CBP Policy Violates United States’ Legal Commitment to Refugees
Washington, D.C.—Human Rights First today called for U.S. government agencies to create stronger treaty compliance oversight with respect to U.S. policies relating to asylum seekers, borders, and migrants. The call came after a report by the Department of Homeland Security’s (DHS) Office of the Inspector General (OIG) found that Border Patrol refers aliens expressing fear of persecution or return to prosecution, and that these referrals may violate U.S. obligations under the 1967 United Nations Protocol Relating to the Status of Refugees.
“Those who seek refuge at our borders are often fleeing violence and persecution in their home countries,” said Human Rights First’s Eleanor Acer. “The U.S. Customs and Border Protection’s ‘Streamline’ program violates the United States’ commitment to protect—and not penalize—those who seek asylum in the United States.

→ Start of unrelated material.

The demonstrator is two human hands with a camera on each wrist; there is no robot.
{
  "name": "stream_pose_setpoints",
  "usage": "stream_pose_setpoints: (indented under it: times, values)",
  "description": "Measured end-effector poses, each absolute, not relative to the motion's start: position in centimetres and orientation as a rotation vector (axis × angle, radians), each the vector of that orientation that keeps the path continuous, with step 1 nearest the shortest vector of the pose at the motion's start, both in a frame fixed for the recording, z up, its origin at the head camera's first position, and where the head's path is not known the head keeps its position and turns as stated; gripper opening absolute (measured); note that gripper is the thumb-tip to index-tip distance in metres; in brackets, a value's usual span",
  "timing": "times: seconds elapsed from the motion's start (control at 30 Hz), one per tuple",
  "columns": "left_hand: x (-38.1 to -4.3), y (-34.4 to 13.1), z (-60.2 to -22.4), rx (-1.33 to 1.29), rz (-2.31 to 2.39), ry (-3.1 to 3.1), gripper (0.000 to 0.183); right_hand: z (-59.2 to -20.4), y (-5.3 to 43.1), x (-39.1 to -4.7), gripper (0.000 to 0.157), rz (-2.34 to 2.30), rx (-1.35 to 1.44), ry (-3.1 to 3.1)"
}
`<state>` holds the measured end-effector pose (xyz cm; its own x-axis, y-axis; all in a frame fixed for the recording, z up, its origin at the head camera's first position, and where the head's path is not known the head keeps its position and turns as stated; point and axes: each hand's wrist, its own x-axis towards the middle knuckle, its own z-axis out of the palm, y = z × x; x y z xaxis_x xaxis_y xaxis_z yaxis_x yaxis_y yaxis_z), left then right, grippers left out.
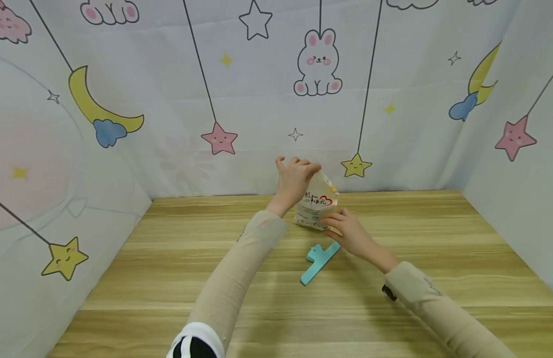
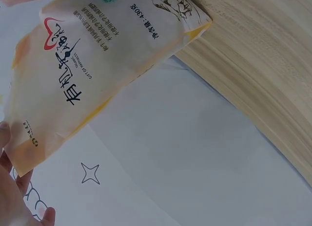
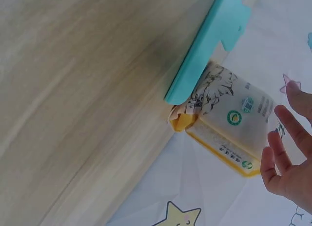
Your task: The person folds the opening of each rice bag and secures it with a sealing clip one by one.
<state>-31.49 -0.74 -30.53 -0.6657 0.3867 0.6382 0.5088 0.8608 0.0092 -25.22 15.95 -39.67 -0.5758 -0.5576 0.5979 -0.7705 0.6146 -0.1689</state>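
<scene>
A cream paper-like food bag [image 1: 316, 204] with a red heart and dark lettering stands on the table, its top drawn up to a corner. My left hand [image 1: 294, 180] pinches that top corner between thumb and fingers; the left wrist view shows the bag [image 2: 92, 65] stretching away from the hand [image 2: 12, 199]. Beside the bag's lower right side is my right hand [image 1: 351, 233], fingers loosely extended; whether they touch the bag is unclear. In the right wrist view those spread fingers [image 3: 295, 131] hold nothing. A turquoise bag clip [image 1: 320, 262] lies in front of the bag.
The wooden table [image 1: 169, 278] runs back to a white cloth backdrop [image 1: 258, 99] printed with stars, moons and a rabbit. Similar cloth walls stand at the left and right. A small black object [image 1: 389, 293] sits at the right cuff.
</scene>
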Motion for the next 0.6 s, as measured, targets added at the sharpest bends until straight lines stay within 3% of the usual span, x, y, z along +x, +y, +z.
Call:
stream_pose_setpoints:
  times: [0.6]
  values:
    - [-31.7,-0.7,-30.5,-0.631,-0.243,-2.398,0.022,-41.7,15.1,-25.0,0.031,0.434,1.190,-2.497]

These actions violate Article 31 of the Refugee Convention and Protocol, and undermine U.S. global leadership in protecting the persecuted.”
The OIG report reveals that Border Patrol agents sometimes refer asylum seekers “expressing fear of persecution or return to Streamline prosecution” by the U.S. Department of Justice and concludes that “[u]sing Streamline to refer aliens expressing fear of persecution, prior to determining their refugee status, may violate U.S. obligations under the 1967 United Nations Protocol Relating to the Status of Refugees, which the United States ratified in 1968.”
Human Rights First urges the White House, Department of Homeland Security, and Department of Justice, in coordination with the U.S. Department of State, to immediately create stronger treaty compliance oversight with respect to U.S. policies relating to asylum seekers, borders and migrants, and to immediately adjust policies, like Streamline, that are inconsistent with U.S. commitments under the Refugee Protocol and other human rights conventions.